Likewise I want to add a language filter so that only English tweets are streamed. Twitter4j has Track()
and Locations
. Does it have a language filter? If so, how does it work in Scala?
推荐答案
我重复什么已经在说<一href=\"http://apache-spark-user-list.1001560.n3.nabble.com/filtering-out-non-English-tweets-using-TwitterUtils-td18614.html\"相对=nofollow>这个星火线程。

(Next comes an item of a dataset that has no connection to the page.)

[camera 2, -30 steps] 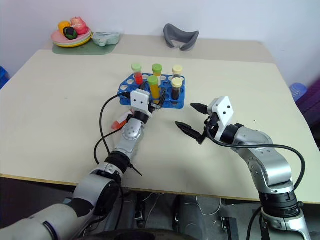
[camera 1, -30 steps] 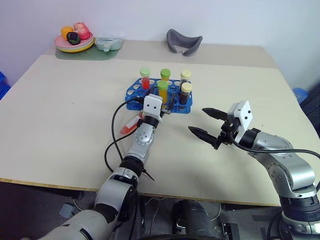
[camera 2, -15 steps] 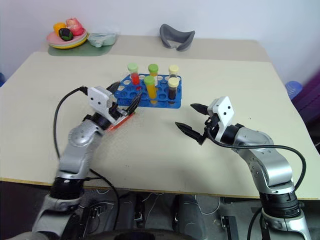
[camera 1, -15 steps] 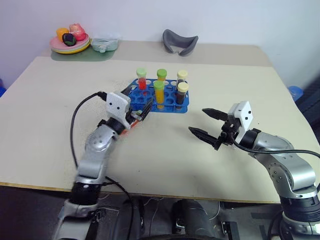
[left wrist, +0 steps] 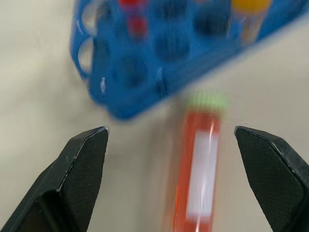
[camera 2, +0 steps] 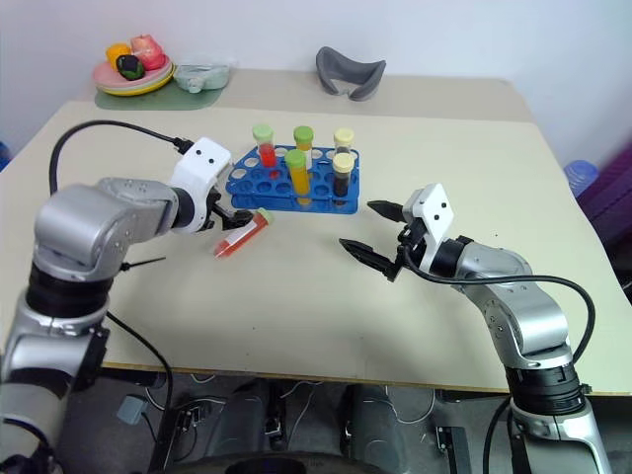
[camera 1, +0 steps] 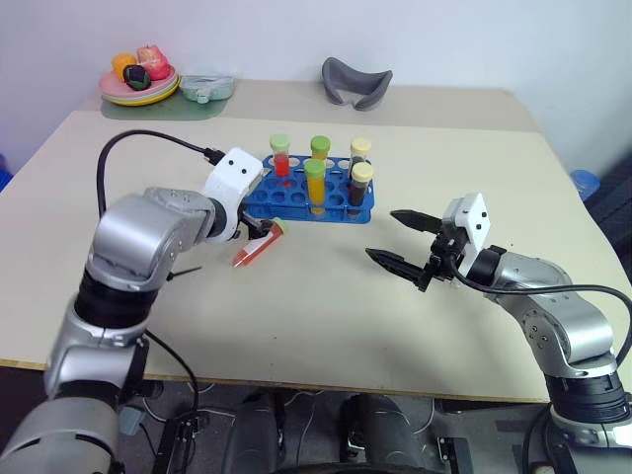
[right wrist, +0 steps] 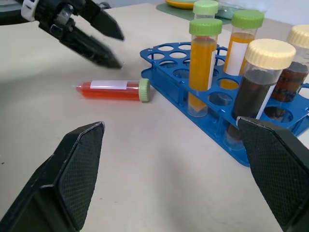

星火使用Twitter4J的饲料。 Twitter4J为3.0.6版本的 getLang
( DOC ),它允许您:
Spark uses Twitter4J for the feed. Twitter4J as of version 3.0.6 has getLang
(doc) which allows you to:
.filter(_.getLang == "en")
可以对使用的 DSTREAM
twitter4j.Status
的
但不幸的是星火使用旧版版本( DOC )不具有 getLang
。
But unfortunately Spark uses an older version of Twitter4J (doc) which doesn't have getLang
.
无论是星火内升级到Twitter4J 3.0.6,等待星火升级Twitter4J,还是一个完全不同的方法。
Either upgrade Twitter4J within Spark to 3.0.6, wait for Spark to upgrade Twitter4J, or an altogether different approach.
这篇关于增加语言过滤器叽叽喳喳popularhashtags - 斯卡拉的文章就介绍到这了,希望我们推荐的答案对大家有所帮助,也希望大家多多支持IT屋!